For the last two years I have been working social hours from 8-4pm. Before I would work 12-9/10pm and getting home at 11pm or go straight to the pub then late bar and roll home at 2-3am. It is my current hours that I have now started getting used to and love (a life). Getting home from work at a reasonable time and watching football or rugby or if my wife and I want to go out for a meal then I have time to get ready and look good instead of rushing home to throw on anything and get out before the pubs close.

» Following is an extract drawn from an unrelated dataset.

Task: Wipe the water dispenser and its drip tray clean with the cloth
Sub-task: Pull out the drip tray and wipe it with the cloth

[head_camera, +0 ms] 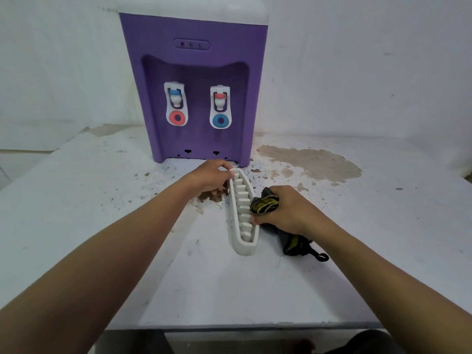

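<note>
Tray (233,221) first: where does it sit?

Off the machine, on the white table (102,200), just near of the purple water dispenser (194,72). It is a long white slotted piece that runs from far to near, with its far end almost at the dispenser's foot.

Who has hold of it?

The left hand (212,177) grips its far end, fingers curled over the rim. Whether the tray lies flat or is tipped on one edge, I cannot tell.

And the cloth (264,204)?

Dark grey with yellow stitching, bunched in the right hand (286,210), whose fingers are closed round it. The wad presses against the tray's right side about halfway along. One fingertip touches the slats there. A loose tail of the cloth trails out at the near side of the hand and lies on the table.

What about the dispenser itself?

It stands upright at the far side, against the wall. Its recess holds two taps: the left tap (175,94) has a blue cap over a red ring, and the right tap (219,97) has a red cap over a blue ring.

How does the table look?

A brown patch (311,162) lies to the right of the dispenser, with dark specks around the tray's far end.
</note>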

Since starting the BA degree I can see more choices ahead. With the course I am doing now, a lot of chefs who did the same course have gone and developed their own products. A friend of mine who went on to do his Masters got a fantastic job and he told me if it wasn’t for his Masters he won’t have got the job. He is now doing lecturing one day a week. All this from doing his Masters. All lecturers will tell you education is important. Yes, experience counts for a lot in this industry as a lot of chefs including me do not have a leaving cert and it’s hard trying to get an education with no leaving cert. So, to get where I am today is an achievement not just for me but for everyone.

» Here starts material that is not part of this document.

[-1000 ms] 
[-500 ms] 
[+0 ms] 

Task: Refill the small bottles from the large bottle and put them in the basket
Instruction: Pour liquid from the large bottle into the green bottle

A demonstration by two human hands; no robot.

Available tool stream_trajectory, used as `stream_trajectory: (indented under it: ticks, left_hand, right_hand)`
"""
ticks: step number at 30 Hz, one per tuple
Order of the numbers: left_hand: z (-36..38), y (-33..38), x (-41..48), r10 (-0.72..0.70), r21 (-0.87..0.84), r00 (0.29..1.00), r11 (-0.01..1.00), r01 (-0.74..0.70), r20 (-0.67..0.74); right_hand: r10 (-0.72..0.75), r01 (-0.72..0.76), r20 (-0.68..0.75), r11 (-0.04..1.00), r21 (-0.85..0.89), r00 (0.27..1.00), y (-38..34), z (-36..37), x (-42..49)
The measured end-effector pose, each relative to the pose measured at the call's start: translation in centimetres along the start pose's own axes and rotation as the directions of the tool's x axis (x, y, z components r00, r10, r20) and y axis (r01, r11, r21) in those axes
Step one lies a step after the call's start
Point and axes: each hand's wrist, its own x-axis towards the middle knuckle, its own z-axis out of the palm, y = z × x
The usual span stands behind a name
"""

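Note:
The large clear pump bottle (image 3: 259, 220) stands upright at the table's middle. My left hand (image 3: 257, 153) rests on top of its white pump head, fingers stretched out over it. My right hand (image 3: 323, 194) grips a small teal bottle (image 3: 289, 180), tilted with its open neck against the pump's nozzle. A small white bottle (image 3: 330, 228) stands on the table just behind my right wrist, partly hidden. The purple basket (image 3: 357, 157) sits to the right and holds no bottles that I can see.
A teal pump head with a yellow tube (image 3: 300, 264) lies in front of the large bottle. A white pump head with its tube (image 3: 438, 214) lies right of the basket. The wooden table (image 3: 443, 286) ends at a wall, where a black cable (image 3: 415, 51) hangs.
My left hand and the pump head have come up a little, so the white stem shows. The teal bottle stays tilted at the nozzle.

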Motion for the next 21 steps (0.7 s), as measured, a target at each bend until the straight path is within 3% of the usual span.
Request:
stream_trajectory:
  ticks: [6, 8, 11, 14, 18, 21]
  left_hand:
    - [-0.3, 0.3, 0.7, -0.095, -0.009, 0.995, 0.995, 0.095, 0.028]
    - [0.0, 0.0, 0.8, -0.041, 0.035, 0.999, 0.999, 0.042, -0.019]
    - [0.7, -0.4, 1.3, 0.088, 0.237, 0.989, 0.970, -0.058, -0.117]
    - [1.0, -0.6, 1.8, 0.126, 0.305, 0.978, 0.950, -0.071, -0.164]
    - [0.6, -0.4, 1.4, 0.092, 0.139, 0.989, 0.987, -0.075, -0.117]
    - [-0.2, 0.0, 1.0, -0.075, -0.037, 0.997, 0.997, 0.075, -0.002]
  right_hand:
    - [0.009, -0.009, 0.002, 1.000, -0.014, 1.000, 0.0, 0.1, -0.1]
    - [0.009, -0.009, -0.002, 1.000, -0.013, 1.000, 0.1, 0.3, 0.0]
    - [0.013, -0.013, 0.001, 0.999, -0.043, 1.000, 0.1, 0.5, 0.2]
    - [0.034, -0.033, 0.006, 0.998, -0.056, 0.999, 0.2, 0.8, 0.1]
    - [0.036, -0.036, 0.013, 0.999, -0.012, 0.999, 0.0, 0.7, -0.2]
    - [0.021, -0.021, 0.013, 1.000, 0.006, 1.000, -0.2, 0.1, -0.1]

Doing the BA helps you become a better chef by learning leadership, HR, food and marketing, and modern techniques. It also gives you confidence.
Education opens doors for opportunities to progress in the industry - be it in the hospitality industry or the hospital sector, and to look at different avenues in food production. In the honours degree we studied microbiology, which opens up other sectors again such as microbiology lab work.
I would highly advise anyone go and do a BA degree and BA honours degree, not just to further their career but to learn more about the industry itself, i.e. the role of HR in the industry. For example, if you work in a small restaurant and the business has no HR in place then it’s up to the head chef to learn the law. By doing a BA, you will learn the relevant laws and the role of HR management in the work place and by learning this it makes you a better chef who is able to help with any problems in the kitchen.
During the course we did advanced pastry, which I really enjoyed as I love baking breads and pastry. So by doing the advanced pastry, I was able to improve my baking skills and by doing this I learned how to bake breads better, tastier, to bake them longer and to get a darker colour and that is where all the flavour is in the breads. A lot of people do not know this which makes a lot of sense.